È un virus sconosciuto? Un mostro da film dell'orrore? Una strana creatura dallo spazio profondo? No, è il candidato repubblicano. E non possiamo farci niente

La campagna elettorale di Donald Trump mi preoccupa perché è come un nuovo virus ignoto agli scienziati, o come un film dell’orrore in cui c’è un mostro ma nessuno degli abitanti del villaggio crede che esista, o come le creature dello spazio profondo nei film di fantascienza. Chiaramente c’è qualcosa nella sua campagna che opera su un piano che nessuno dei normali osservatori politici è in grado di vedere. Quando Trump aveva annunciato la sua intenzione di candidarsi alla presidenza, negli Stati Uniti nessun analista rispettabile lo aveva preso sul serio. Poi cominciò ad avere buoni risultati nelle primarie repubblicane. Ma nessuno tra gli esperti aveva predetto che il suo successo sarebbe continuato.
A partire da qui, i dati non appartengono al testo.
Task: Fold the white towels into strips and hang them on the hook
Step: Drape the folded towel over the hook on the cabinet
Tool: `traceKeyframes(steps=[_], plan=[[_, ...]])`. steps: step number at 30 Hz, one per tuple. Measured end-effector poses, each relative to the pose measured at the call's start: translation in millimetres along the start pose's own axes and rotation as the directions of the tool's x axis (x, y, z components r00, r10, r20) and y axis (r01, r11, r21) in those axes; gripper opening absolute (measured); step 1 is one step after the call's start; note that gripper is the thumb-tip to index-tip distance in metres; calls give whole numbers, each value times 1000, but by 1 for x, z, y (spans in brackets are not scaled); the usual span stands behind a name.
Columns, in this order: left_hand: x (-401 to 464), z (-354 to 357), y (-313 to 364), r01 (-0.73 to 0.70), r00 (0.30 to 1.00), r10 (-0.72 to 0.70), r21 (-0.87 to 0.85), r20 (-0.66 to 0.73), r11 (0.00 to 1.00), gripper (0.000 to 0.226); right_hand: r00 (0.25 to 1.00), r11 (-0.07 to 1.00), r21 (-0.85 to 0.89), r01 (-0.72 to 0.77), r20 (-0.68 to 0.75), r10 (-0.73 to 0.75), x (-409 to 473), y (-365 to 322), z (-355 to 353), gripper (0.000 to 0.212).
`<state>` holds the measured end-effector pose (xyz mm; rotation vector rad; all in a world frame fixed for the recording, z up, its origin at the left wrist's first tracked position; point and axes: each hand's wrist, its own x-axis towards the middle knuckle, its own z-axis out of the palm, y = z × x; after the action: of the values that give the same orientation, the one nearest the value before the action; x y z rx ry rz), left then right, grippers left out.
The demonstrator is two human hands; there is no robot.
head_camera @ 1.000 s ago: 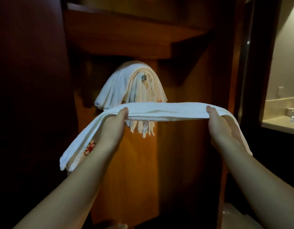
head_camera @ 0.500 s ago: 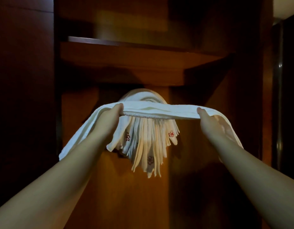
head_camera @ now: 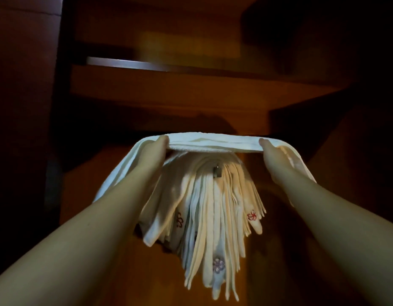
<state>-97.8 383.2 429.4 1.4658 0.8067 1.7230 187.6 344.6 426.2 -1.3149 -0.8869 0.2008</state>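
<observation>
A white towel [head_camera: 213,143] folded into a long strip stretches level between my two hands, its ends drooping down past each wrist. My left hand [head_camera: 154,151] holds its left part and my right hand [head_camera: 273,155] holds its right part; the fingers are hidden behind the cloth. The strip hangs just above a thick bundle of folded white towels [head_camera: 208,217] with small red and purple flower marks. That bundle is draped over a small metal hook [head_camera: 217,173], whose tip shows at the bundle's top, a little below the strip.
A wooden shelf [head_camera: 169,85] juts out closely above the strip. Dark wooden panels [head_camera: 25,129] close in on the left and right, and an orange-brown wooden back wall [head_camera: 268,250] stands behind the hanging towels.
Both hands have lifted the strip from in front of the hanging bundle to just above its top and the hook. The view has tilted upward and closer.
</observation>
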Motion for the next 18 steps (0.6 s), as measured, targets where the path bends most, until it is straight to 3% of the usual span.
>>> traceKeyframes(steps=[4, 6, 9, 14, 16, 18], plan=[[37, 0, -7, 6, 996, -9, -42, -87, 999, 34, 998, 996, 94, -14, 68, 7, 26, -5, 31, 102], [53, -3, -11, -33, 991, 31, -13, -132, 999, 32, 995, 989, 145, -9, 100, -6, 37, -8, 45, 94], [69, -5, -20, -19, 993, 16, -32, -115, 999, 27, 991, 993, 119, 24, 125, -39, 52, -6, 62, 68], [85, 4, -27, -18, 995, 12, -57, -103, 998, 22, 992, 992, 127, 7, 125, -23, 67, -6, 73, 52], [91, 11, -27, 5, 998, -9, -69, -55, 998, 28, 997, 988, 152, 19, 78, -31, 75, -8, 70, 46], [98, 17, -28, 7, 999, -9, -68, -33, 998, 32, 993, 985, 175, 8, 117, -29, 84, -10, 69, 47]])
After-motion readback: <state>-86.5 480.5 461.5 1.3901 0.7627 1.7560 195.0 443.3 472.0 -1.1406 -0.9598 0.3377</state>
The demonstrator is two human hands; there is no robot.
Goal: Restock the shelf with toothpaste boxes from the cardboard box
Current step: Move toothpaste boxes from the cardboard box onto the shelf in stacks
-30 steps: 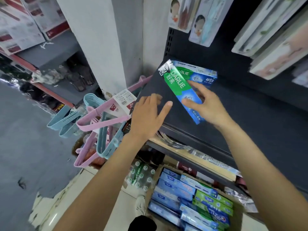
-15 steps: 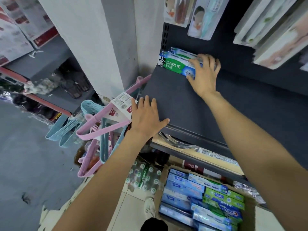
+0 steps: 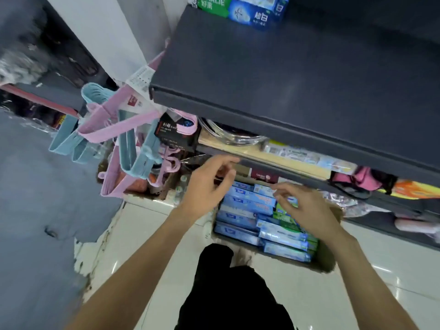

Trump cominciò a fare una serie di affermazioni inaccettabili per un telespettatore medio, offensive nei confronti degli eroi, dei leader e dei valori dello stesso Partito repubblicano, posizioni che lo facevano apparire come un uomo violento con una personalità spaventosa. Tra gli analisti politici non ce n’era uno che non pensasse che, con altre due o tre affermazioni di quel tipo, Trump sarebbe scomparso dalla scena politica. Ma sono seguite altre dichiarazioni. E la sua popolarità è aumentata. Trump non ha speso soldi in pubblicità, non ha assunto strateghi politici, non è stato in grado di gestire bene la convention repubblicana. Secondo gli analisti tutto questo avrebbe fatto calare la sua popolarità. Non è stato così.
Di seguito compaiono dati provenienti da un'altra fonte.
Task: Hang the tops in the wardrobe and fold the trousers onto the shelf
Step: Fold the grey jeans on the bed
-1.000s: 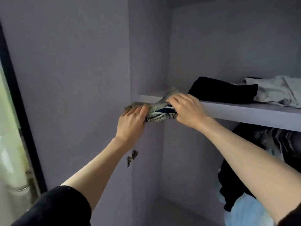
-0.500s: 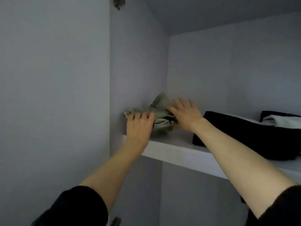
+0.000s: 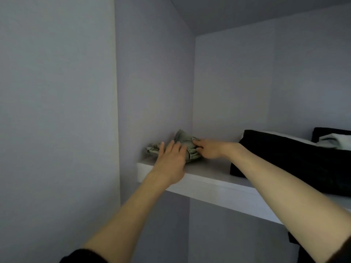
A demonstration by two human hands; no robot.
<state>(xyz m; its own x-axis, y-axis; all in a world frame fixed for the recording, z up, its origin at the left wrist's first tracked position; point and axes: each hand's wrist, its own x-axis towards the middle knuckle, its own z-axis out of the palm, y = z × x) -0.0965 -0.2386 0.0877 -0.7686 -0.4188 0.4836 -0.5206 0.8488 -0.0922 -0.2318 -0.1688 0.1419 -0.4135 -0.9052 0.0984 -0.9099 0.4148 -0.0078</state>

I sociologi hanno offerto una spiegazione: nonostante i suoi difetti, Trump è in grado di rappresentare le paure della classe media bianca e impoverita, e questo giustificherebbe il suo successo. Queste argomentazioni non mi hanno mai convinto, ma in ogni caso basta guardare una mappa del suo consenso per capire che pensano di votarlo molte più persone dei soli lavoratori bianchi. Gli esperti di ideologia politica hanno una loro teoria: i leader del Partito repubblicano per anni hanno tollerato e tentato di sfruttare complottisti e razzisti bigotti dell’estrema destra, il successo di Trump ne è la logica conseguenza. Eppure nessuno di questi esperti lo aveva previsto. Da parte loro gli analisti dei media propongono un’altra spiegazione: Trump ha stravolto le abituali regole della politica perché si è affidato a Twitter e ai social media, anziché ai metodi convenzionali della comunicazione di massa. Può essere vero. Ma questo non spiega perché chi lo segue su Twitter lo trova anche convincente.

Trump non può vincere le elezioni. Ne sono convinto. Lo dico perché le elezioni americane si decidono sulla base di una mappa complicata, Stato per Stato, e la mappa pende nettamente a suo sfavore, più di quanto non risulti dai sondaggi nazionali. Ma soprattutto io credo che non vincerà perché la tradizione politica americana ha 240 anni e in tutto questo tempo ci sono stati anche politici miserabili privi di talento che sono diventati presidenti, ma anche il peggiore di questi politici almeno sembrava un presidente. Trump non sembra un presidente. Sembra un mostro da film o un alieno da un’altra dimensione. Questo è ciò che mi spaventa. Anche se perderà avrà dimostrato che io e tutti gli altri analisti politici siamo quelli del villaggio nei film di mostri, o gli adulti nei film di fantascienza. Gente che non si è accorta che qualcosa stava arrivando. E anche ora che ce l’ha davanti ha difficoltà a dire che cosa sia.